Top Image: Library of Congress, LC-A351-T01-3-M-26.
Ten tijde van de Japanse aanval op Pearl Harbor in 1941 woonden er ongeveer 120.000 mensen van Japanse afkomst op het vasteland van de VS, voornamelijk langs de kust van de Stille Oceaan. Ongeveer twee derde van hen waren volwaardige burgers, geboren en getogen in de Verenigde Staten. Na de aanval op Pearl Harbor leidde een golf van anti-Japanse achterdocht en angst de regering Roosevelt tot een drastisch beleid ten aanzien van deze inwoners, zowel vreemdelingen als burgers. Vrijwel alle Japanse Amerikanen werden gedwongen hun huizen en bezittingen te verlaten en gedurende het grootste deel van de oorlog in kampen te leven. De regering voerde de nationale veiligheid aan als rechtvaardiging voor dit beleid, hoewel het veel van de meest essentiële grondwettelijke rechten van Japanse Amerikanen schond.
Zowel het Office of Naval Intelligence als het Federal Bureau of Investigation hielden al sinds de jaren dertig toezicht op Japanse Amerikanen. Na de Pearl Harbor-aanval arresteerden deze twee diensten, plus de G-2 inlichtingendienst van het leger, meer dan 3000 verdachte subversieven, van wie de helft van Japanse afkomst was. Wat de diensten betreft vormde de resterende Japanse Amerikaanse bevolking geen significante bedreiging voor de nationale veiligheid.
Het publiek was echter niet overtuigd. Japanse overwinningen in Guam, Malaya en de Filippijnen droegen bij aan de anti-Japans-Amerikaanse hysterie, net als een rapport uit januari 1942 waarin werd beweerd dat Japanse Amerikanen vitale informatie hadden gegeven aan de Japanse regering voorafgaand aan de Pearl Harbor aanval. Veel burgers aan de kust van de Stille Oceaan maakten zich zorgen dat lokale Japanse Amerikanen het Japanse leger zouden helpen bij het uitvoeren van aanvallen in hun regio. Walter Lippmann, een journalist wiens columns door kranten in de Verenigde Staten werden overgenomen, stelde dat de enige reden dat Japanse Amerikanen nog niet waren betrapt op het beramen van een sabotagedaad was dat zij wachtten om toe te slaan wanneer dat het meest effectief zou zijn. Een andere invloedrijke columnist, Westbrook Pegler, formuleerde het nog botter: “De Japanners in Californië zouden nu tot de laatste man en vrouw gewapend bewaakt moeten worden en naar de hel met habeas corpus tot het gevaar voorbij is.”
Ondanks de groeiende publieke druk om te handelen, voelden regeringsfunctionarissen zich ongemakkelijk bij het opsluiten van Japanse Amerikanen, vooral degenen die burgers waren, zonder een duidelijke reden.
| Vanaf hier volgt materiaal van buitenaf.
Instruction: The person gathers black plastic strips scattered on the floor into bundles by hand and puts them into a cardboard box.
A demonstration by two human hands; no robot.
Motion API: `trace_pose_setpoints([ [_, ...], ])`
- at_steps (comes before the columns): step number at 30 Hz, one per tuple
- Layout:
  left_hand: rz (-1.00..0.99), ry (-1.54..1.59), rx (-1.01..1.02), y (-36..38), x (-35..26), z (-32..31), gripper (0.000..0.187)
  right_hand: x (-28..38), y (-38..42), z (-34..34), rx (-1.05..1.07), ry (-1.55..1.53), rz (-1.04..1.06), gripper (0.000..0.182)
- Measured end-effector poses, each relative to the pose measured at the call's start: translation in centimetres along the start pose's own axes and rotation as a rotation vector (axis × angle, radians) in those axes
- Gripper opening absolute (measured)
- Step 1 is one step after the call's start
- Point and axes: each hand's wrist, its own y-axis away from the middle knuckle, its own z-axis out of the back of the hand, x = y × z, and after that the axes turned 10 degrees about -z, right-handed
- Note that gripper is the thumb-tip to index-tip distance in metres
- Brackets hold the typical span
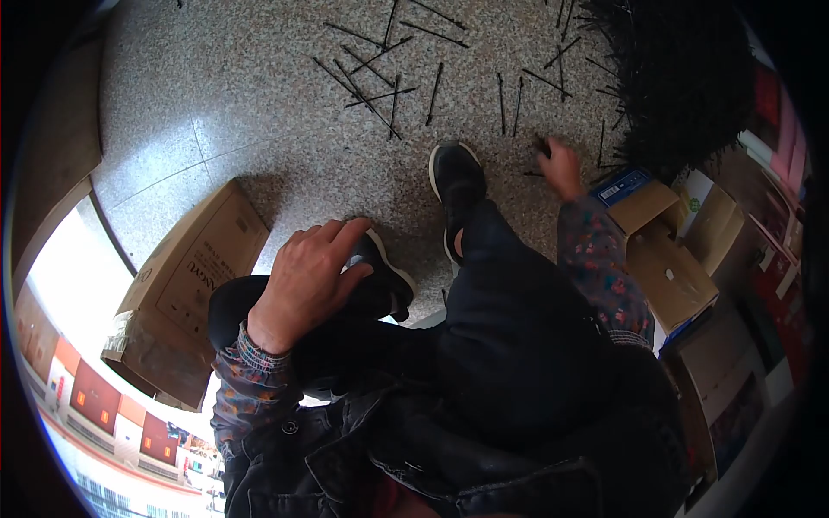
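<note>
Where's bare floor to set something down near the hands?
Open floor lies upper left, between the cardboard box and the scattered black sticks. It is crowded around the right hand, hemmed by sticks, the black pile and open boxes. The left hand rests on a shoe.

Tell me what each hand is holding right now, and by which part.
The left hand holds nothing; it rests on the black shoe. The right hand reaches down among the thin black sticks on the floor; whether it holds one cannot be told.

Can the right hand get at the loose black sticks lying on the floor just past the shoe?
Probably yes. The right hand is already down on the floor among the nearest black sticks, and nothing lies between them; the shoe sits off to its side.
</note>
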Motion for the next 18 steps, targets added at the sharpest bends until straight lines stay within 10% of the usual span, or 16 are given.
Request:
trace_pose_setpoints([
  [5,-0.021,0.009,0.021,-0.4,-0.2,0.3,0.042,5.4,-4.3,-0.7,-0.062,-0.44,-0.196,0.028],
  [12,-0.008,-0.006,0.03,-0.3,0.0,0.2,0.042,10.8,-5.4,1.0,0.04,0.132,-0.076,0.031],
  [18,-0.007,0.008,0.023,-0.2,-0.1,0.1,0.042,5.3,-8.4,4.8,-0.269,-0.178,-0.288,0.028],
])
Noch procureur-generaal Francis Biddle, noch minister van Oorlog Henry Stimson geloofden dat de verwijdering verstandig of zelfs legaal zou zijn. Militaire leiders, zo hoog als Assistant Secretary of War John J. McCloy, hielden echter vol dat dit beleid absoluut noodzakelijk was om de openbare veiligheid aan de kust van de Stille Oceaan te waarborgen. Tussen de publieke roep om actie en de druk van het leger in, bezweek Biddle en vertelde Stimson dat hij geen bezwaar zou hebben tegen een grootschalige verwijdering van Japanse Amerikanen uit de regio. Stimson adviseerde Roosevelt dienovereenkomstig, en op 19 februari 1942 tekende de president Uitvoeringsbevel 9066, dat het Ministerie van Oorlog opdroeg “militaire gebieden” te creëren waar iedereen om zo goed als elke reden uit geweerd kon worden.
Het nieuwe bevel gaf het leger de bevoegdheid die het nodig had om personen van Japanse afkomst te verwijderen van de kust van de Stille Oceaan, maar waar zouden ze heen gaan? Federale ambtenaren hoopten dat deze mensen werk zouden kunnen vinden als landarbeiders, maar veel staats- en lokale autoriteiten maakten duidelijk dat ze niet wilden dat Japanse Amerikanen zich in hun gebieden vestigden. De gouverneurs van Montana en Wyoming waren bang dat het racistisch geweld zou uitlokken. “Onze mensen kunnen een in Amerika geboren Japanner niet onderscheiden van een buitenlander,” zei gouverneur Sam C. Ford van Montana. “Als de lijsten met slachtoffers binnenkomen… vrees ik voor de veiligheid van Japanners in deze staat.” De procureur-generaal van Idaho, Bert Miller, was minder welwillend. “We willen dit een blank land houden,” zei hij. “Alle Japanners moeten voor de rest van de oorlog in concentratiekampen.”